**Records for the task**

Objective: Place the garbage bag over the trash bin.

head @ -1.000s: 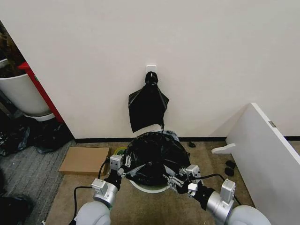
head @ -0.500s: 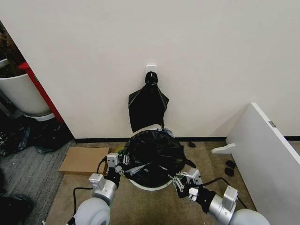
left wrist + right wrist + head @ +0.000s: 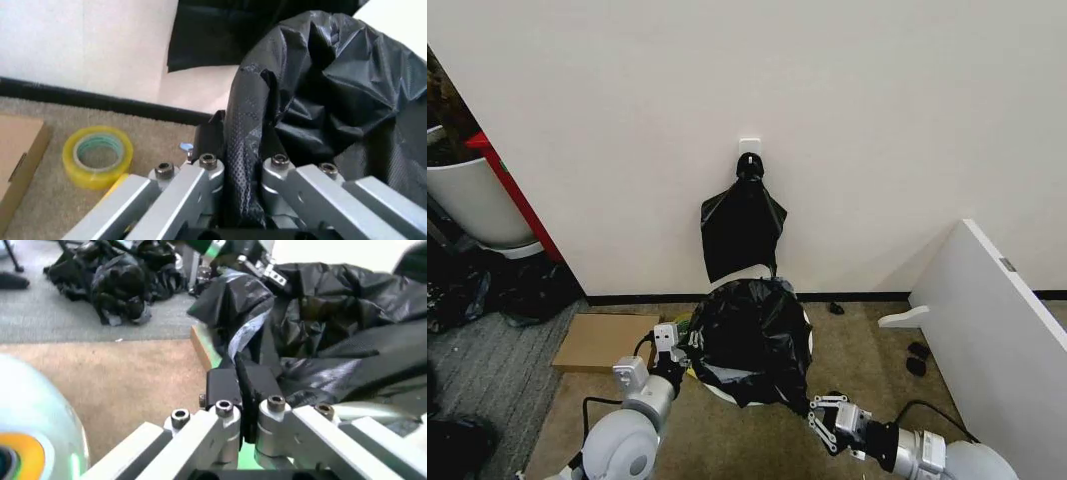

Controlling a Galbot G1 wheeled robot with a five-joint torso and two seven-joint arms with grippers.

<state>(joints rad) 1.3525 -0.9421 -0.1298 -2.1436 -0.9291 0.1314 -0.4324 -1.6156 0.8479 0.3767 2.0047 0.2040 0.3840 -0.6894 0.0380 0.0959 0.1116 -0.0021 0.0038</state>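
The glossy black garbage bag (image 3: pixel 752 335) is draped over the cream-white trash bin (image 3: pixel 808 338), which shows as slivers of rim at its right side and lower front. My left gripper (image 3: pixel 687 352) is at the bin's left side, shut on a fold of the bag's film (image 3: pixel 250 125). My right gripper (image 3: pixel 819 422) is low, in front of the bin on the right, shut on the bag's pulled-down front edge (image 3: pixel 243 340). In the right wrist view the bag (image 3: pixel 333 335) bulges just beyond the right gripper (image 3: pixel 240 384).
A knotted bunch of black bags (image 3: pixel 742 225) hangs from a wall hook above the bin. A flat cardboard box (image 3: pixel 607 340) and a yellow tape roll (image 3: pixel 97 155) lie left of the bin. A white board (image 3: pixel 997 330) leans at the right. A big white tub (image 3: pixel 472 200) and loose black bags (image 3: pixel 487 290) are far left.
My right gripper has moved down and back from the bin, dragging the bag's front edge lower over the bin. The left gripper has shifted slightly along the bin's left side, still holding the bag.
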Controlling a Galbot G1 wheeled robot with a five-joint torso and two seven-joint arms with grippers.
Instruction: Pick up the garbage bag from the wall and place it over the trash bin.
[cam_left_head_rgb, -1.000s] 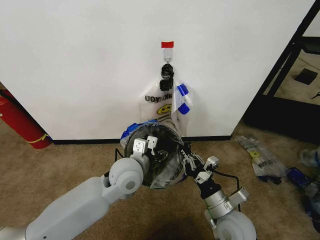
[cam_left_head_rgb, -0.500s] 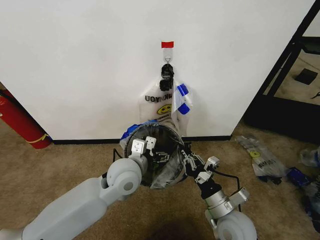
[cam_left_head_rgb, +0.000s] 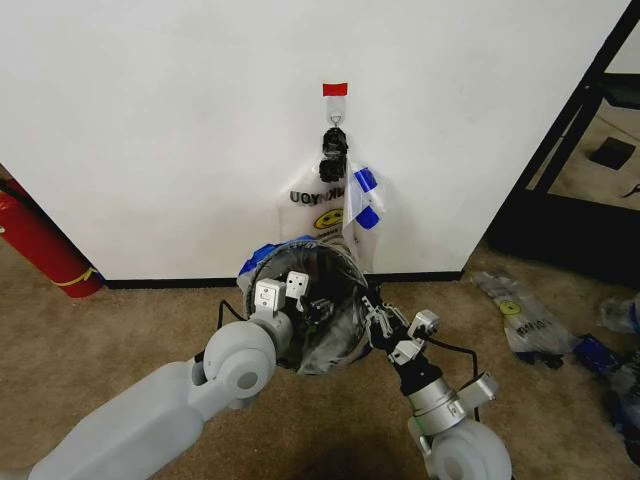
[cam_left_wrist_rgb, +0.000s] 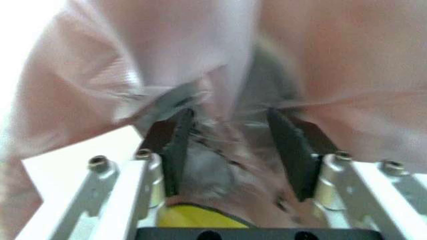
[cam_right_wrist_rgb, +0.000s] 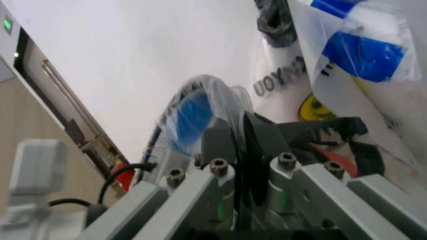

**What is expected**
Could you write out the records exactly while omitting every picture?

**Exercise answer**
Objective: Place the garbage bag over the trash bin.

head @ -1.000s: 
head @ -0.500s: 
left wrist + right wrist + head @ +0.000s: 

Controlling a Galbot G1 wheeled robot with a five-joint torso and two seven-joint arms with grippers.

<state>(joints rad) 1.3525 -0.9421 -0.1298 -2.1436 -0.9291 0.1314 -0.4324 -1.6156 0.8479 0.3767 2.0047 0.2040 0.3840 -0.6894 0.0380 0.0959 0.1116 -0.0021 0.0038</state>
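The glossy black garbage bag (image 3: pixel 752 335) is draped over the cream-white trash bin (image 3: pixel 808 338), which shows as slivers of rim at its right side and lower front. My left gripper (image 3: pixel 687 352) is at the bin's left side, shut on a fold of the bag's film (image 3: pixel 250 125). My right gripper (image 3: pixel 819 422) is low, in front of the bin on the right, shut on the bag's pulled-down front edge (image 3: pixel 243 340). In the right wrist view the bag (image 3: pixel 333 335) bulges just beyond the right gripper (image 3: pixel 240 384).
A knotted bunch of black bags (image 3: pixel 742 225) hangs from a wall hook above the bin. A flat cardboard box (image 3: pixel 607 340) and a yellow tape roll (image 3: pixel 97 155) lie left of the bin. A white board (image 3: pixel 997 330) leans at the right. A big white tub (image 3: pixel 472 200) and loose black bags (image 3: pixel 487 290) are far left.
My right gripper has moved down and back from the bin, dragging the bag's front edge lower over the bin. The left gripper has shifted slightly along the bin's left side, still holding the bag.
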Controlling a Galbot G1 wheeled robot with a five-joint torso and two seven-joint arms with grippers.
Instruction: Pick up the garbage bag from the wall and place it over the trash bin.
[cam_left_head_rgb, -1.000s] 
[cam_left_head_rgb, -0.500s] 
[cam_left_head_rgb, +0.000s] 
[cam_left_wrist_rgb, +0.000s] 
[cam_right_wrist_rgb, +0.000s] 

Now the exercise is finished.